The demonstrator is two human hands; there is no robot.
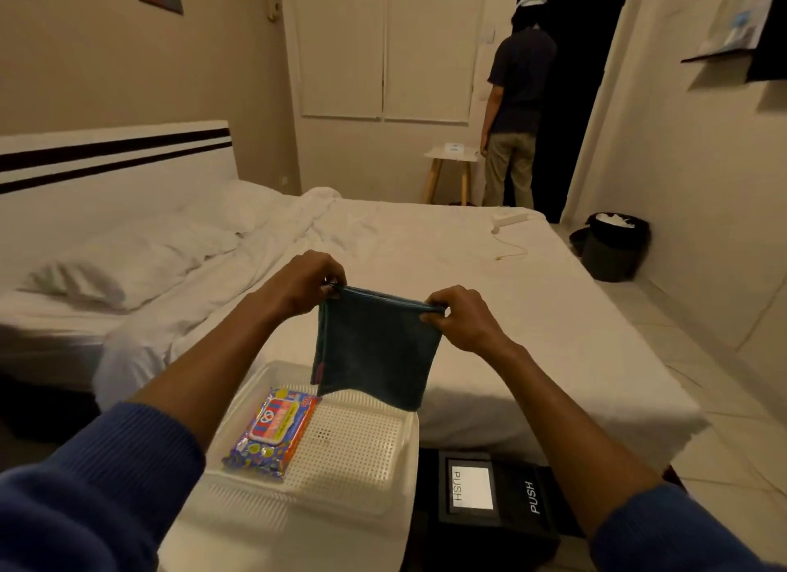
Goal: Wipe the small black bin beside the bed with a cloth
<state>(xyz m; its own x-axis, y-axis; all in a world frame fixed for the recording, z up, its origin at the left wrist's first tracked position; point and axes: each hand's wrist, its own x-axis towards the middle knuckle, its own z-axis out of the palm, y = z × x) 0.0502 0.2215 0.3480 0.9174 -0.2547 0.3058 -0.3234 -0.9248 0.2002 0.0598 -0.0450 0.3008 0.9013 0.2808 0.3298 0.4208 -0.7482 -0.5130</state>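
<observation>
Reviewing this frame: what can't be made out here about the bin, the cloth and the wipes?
- Black bin, head view: its body is hidden under its PUSH lid and cut off by the white tray.
- Cloth: folded, so inner faces are hidden.
- Wipes pack: label print too blurred to read.

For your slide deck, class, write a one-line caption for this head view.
Both hands, left hand and right hand, hold a folded dark cloth above a white tray beside the bed.

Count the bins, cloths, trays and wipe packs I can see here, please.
Bins: 2, the push-lid bin and the round bin
Cloths: 1, the cloth, held by left hand and right hand
Trays: 1, the tray
Wipe packs: 1, the wipes
Total: 5
</observation>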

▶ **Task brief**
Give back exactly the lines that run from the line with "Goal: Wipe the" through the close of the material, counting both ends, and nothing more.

▶ **Completed exercise**
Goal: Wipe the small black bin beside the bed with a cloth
<state>(xyz m; its own x-axis, y-axis; all in a world frame fixed for the recording, z up, its origin at the left wrist's first tracked position; point and axes: each hand's wrist, its own x-axis towards the middle knuckle, its own z-axis out of the palm, y = z × x) 0.0502 0.2215 0.3480 0.9174 -0.2547 0.3058 -0.3234 -0.9248 0.2002 0.0598 -0.0450 0.3008 0.9013 0.2808 0.3298 0.4208 -0.7482 -0.5130</state>
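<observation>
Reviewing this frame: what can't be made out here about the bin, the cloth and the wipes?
- Black bin, head view: its body is hidden under its PUSH lid and cut off by the white tray.
- Cloth: folded, so inner faces are hidden.
- Wipes pack: label print too blurred to read.

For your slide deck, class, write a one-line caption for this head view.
Both hands, left hand and right hand, hold a folded dark cloth above a white tray beside the bed.

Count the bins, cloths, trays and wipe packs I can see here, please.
Bins: 2, the push-lid bin and the round bin
Cloths: 1, the cloth, held by left hand and right hand
Trays: 1, the tray
Wipe packs: 1, the wipes
Total: 5
</observation>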

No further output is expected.